On Monday, Hungarian Foreign Minister Péter Szijjártó traveled to Kyiv for the first time since the start of the war with Russia. As announced by his Ukrainian counterpart, Dmytro Kuleba, the two agreed to set up a bilateral commission to resolve, within 10 days, the disagreements of both sides on the issue of Ukraine’s Hungarian minority. Kyiv hopes that the meeting in the western Ukrainian city of Uzhhorod will help break Hungarian resistance to approving the European aid package.

Emergency brake on aid to Kyiv

Hungary did not agree in December — when it did give the green light for the EU to open accession talks with Ukraine — to a broader revision of the multiannual financial framework to create a special €50 billion package for Ukraine, in addition to other funds for immigration and competition. Orbán, who is close to Russian President Vladimir Putin, has refused to allow the financial lifeline for Kyiv to be tapped from the EU budget. To do so outside that framework would hinder and slow down the process, according to the other 26 partners.

As a condition for accepting the formula, Budapest wants a year-by-year review of the funds being sent — or some kind of emergency brake — and the addition of more EU funds for surveillance of the bloc’s external borders, as well as some kind of clause that would allow member states more time to spend the funds allocated to the Covid recovery fund (the current deadline is the end of 2026). Such a measure would benefit Budapest if it manages to meet the requirements to receive it. The negotiation is now focused on that emergency brake, which could satisfy Budapest without handing it the ability to veto aid to Ukraine year-by-year.

There are no longer any pending political gestures on the table, such as the opening of accession negotiations with Ukraine.
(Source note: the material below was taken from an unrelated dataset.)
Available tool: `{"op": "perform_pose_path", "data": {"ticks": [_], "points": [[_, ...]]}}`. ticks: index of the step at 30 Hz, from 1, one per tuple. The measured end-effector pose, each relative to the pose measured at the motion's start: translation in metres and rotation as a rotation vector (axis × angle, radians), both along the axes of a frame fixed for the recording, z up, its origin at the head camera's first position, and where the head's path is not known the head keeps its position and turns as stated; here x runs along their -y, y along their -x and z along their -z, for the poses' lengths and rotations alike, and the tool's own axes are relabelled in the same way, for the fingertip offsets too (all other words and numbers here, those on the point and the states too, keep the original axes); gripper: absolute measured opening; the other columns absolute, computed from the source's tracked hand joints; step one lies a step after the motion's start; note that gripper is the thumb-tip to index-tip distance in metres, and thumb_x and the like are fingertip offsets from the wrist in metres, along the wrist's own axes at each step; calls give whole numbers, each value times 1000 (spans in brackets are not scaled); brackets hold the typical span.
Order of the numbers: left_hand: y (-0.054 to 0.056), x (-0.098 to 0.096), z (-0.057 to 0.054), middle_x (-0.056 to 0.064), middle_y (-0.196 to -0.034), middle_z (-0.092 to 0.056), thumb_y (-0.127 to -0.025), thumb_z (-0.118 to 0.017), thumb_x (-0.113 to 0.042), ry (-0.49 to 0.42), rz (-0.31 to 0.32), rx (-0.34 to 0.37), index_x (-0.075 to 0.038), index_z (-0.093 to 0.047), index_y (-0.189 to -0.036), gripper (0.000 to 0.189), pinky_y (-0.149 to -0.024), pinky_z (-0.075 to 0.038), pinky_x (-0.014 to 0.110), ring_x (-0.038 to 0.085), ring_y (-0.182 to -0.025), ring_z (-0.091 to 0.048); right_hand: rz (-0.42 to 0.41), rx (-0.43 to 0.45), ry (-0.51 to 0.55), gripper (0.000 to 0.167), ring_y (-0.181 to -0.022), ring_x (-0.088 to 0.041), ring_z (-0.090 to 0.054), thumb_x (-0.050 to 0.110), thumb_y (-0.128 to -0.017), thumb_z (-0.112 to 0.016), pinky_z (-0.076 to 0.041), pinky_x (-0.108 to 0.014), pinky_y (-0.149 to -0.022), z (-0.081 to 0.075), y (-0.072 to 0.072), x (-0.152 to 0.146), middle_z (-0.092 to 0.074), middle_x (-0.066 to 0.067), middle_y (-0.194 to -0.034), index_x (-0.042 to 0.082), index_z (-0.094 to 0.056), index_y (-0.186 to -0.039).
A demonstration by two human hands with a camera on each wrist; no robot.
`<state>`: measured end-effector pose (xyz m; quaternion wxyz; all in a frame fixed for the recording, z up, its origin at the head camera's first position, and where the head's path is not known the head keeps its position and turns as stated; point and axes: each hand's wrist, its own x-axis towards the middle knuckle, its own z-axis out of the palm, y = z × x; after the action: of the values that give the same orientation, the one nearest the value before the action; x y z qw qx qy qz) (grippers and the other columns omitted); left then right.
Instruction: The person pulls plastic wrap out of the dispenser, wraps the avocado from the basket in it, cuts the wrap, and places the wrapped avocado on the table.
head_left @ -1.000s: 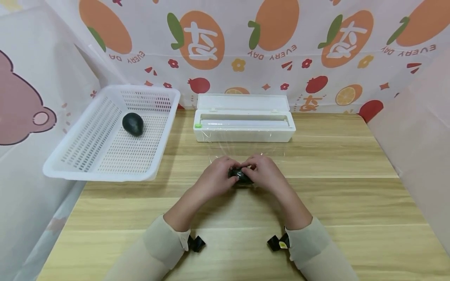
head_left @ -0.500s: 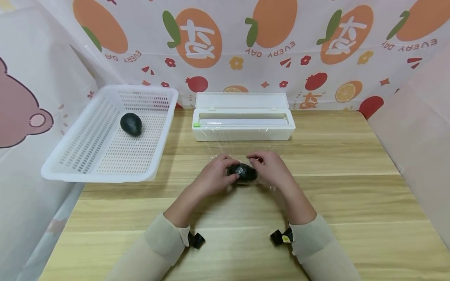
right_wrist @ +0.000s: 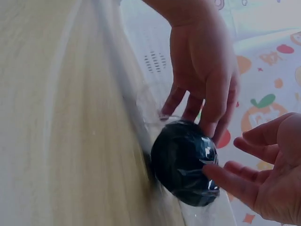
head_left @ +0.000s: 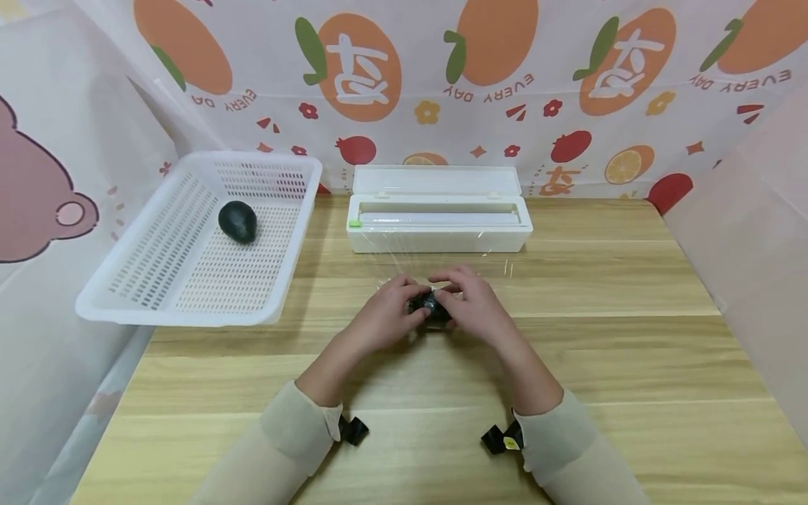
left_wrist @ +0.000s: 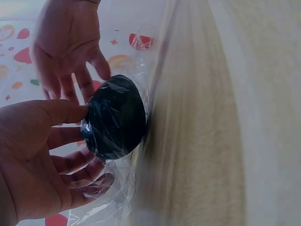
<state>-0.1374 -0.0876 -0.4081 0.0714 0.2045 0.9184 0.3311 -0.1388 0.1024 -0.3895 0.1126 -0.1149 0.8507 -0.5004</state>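
Note:
A dark green avocado (head_left: 433, 311) lies on the table, covered in clear cling film that shines and creases in both wrist views. My left hand (head_left: 386, 317) grips its left end, thumb in front and fingers behind. On the other side, my right hand (head_left: 477, 308) has its thumb (right_wrist: 221, 178) against the wrapped surface, while the other fingers stay loosely bent beyond it. Loose cling film (left_wrist: 120, 188) hangs around the left fingertips. More film stretches back from the avocado to a white cling film dispenser (head_left: 440, 242), whose lid is raised.
At the left stands a white perforated basket (head_left: 278, 308) holding a second avocado (head_left: 238, 222). The wooden table (head_left: 631, 365) ends at a fruit-print cloth (head_left: 416, 84) behind the dispenser.
My right hand first drew away to the right, exposing more of the avocado, then came back with its thumb on it. My left hand kept its grip.

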Motion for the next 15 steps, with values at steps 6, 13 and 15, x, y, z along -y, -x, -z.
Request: {"op": "perform_pose_path", "data": {"ticks": [6,13,15], "points": [[1,1,1,7,-115,-59,-93,-68,-24,1,8,-6,-7,-62,-132,43,-93,-49,40,22,-107,-57,16,-91,-162,24,-110,-28,-62,22,-98,-57,-51,-44,-91,6,7,-9,-64,-4,-124,12,-71,-116],[4,3,4,8,-119,-60,-94,-67,-26,-11,6,10,-8,-59,-133,44,-98,-48,42,23,-111,-57,-25,-110,-215,18,-102,-23,-63,21,-93,-67,-52,-43,-88,10,10,-10,-70,-5,-112,13,-76,-107],[4,4,5,8,-120,-60,-95,-65,-24,-18,-3,19,-8,-58,-132,41,-99,-47,42,24,-113,-56,-40,-133,-231,18,-101,-22,-64,20,-91,-69,-51,-43,-90,12,11,-9,-71,-5,-109,12,-76,-106]]}}
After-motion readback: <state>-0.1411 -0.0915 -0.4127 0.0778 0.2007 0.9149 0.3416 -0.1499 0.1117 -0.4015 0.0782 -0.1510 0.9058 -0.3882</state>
It is now a matter of keeping Kyiv afloat in its war against Russia. The €50 billion allocation over four years would mean the Ukrainian state has a chance to continue to function and not collapse, thus handing Putin victory. And that, explains another diplomatic source, is the point that explains why now the level of annoyance with Hungary has risen to such levels. Without European funds, Ukraine could have to cut the salaries of two million civil servants, according to an internal document published by EL PAÍS in December.

European leaders are reluctant to put a plan B on the table to send funds to Ukraine. There is the option of doing it without Hungary, EU sources acknowledge, but several member states would need the approval of their parliaments and that would slow the process down and complicate it further.